▶ _WHAT THE EXERCISE ASKS_
Produce word for word the lines of the data below running from the one that has "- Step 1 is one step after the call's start" to the one that has "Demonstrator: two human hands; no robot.", inclusive, and no others.
• • • •
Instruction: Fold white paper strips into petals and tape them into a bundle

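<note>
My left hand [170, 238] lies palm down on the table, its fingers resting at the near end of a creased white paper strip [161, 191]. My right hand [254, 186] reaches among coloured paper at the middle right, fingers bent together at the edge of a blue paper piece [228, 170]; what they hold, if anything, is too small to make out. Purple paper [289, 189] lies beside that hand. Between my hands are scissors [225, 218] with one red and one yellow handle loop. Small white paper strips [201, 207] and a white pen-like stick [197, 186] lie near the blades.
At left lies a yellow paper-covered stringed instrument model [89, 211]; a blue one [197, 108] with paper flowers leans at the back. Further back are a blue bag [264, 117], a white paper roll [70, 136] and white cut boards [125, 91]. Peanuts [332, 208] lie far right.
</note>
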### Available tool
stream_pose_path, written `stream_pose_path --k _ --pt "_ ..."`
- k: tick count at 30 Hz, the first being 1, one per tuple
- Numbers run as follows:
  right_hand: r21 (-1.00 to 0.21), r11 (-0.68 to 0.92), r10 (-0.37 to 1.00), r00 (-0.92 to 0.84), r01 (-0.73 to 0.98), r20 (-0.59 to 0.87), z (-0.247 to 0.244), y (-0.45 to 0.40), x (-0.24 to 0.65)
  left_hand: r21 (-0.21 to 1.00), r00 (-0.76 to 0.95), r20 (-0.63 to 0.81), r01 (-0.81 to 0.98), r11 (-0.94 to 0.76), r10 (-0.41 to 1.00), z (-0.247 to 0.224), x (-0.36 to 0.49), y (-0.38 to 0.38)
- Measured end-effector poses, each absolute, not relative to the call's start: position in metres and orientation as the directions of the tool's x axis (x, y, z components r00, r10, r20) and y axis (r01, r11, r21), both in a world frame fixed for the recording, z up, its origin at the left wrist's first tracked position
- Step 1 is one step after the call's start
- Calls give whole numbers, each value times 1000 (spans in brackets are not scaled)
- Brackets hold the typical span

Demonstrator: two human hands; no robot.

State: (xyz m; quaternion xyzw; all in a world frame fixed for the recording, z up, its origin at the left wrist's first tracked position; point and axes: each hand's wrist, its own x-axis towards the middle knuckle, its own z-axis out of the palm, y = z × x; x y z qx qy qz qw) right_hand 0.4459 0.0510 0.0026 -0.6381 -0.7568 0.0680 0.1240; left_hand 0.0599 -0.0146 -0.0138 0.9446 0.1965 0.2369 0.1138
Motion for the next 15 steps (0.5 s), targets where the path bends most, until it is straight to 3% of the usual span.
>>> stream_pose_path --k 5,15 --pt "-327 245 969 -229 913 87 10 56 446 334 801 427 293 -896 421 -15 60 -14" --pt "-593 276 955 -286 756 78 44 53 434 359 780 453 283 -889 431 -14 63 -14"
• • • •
▶ _OUTPUT FOR THIS EXERCISE_
- Step 1 is one step after the call's start
- Calls give whole numbers, each value times 1000 (spans in brackets are not scaled)
- Brackets hold the typical span

Demonstrator: two human hands; no robot.

No additional response is required.